**Required action:** Pictures are not part of the copy. Set down exactly the lines from the one containing "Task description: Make" through the last line of the material below.

Start of Information provided

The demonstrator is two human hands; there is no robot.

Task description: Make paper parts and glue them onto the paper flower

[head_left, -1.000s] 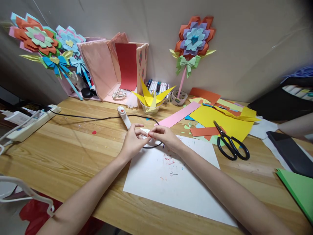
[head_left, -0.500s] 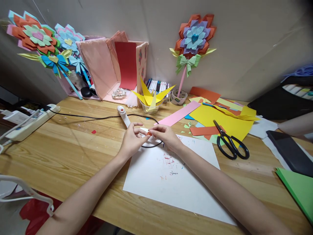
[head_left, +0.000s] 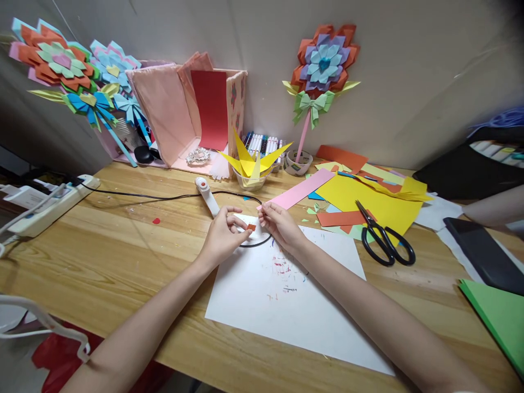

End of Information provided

**Problem solution:**
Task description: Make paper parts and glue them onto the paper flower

[head_left, -1.000s] 
[head_left, -0.500s] 
[head_left, +0.000s] 

This output has come to an end.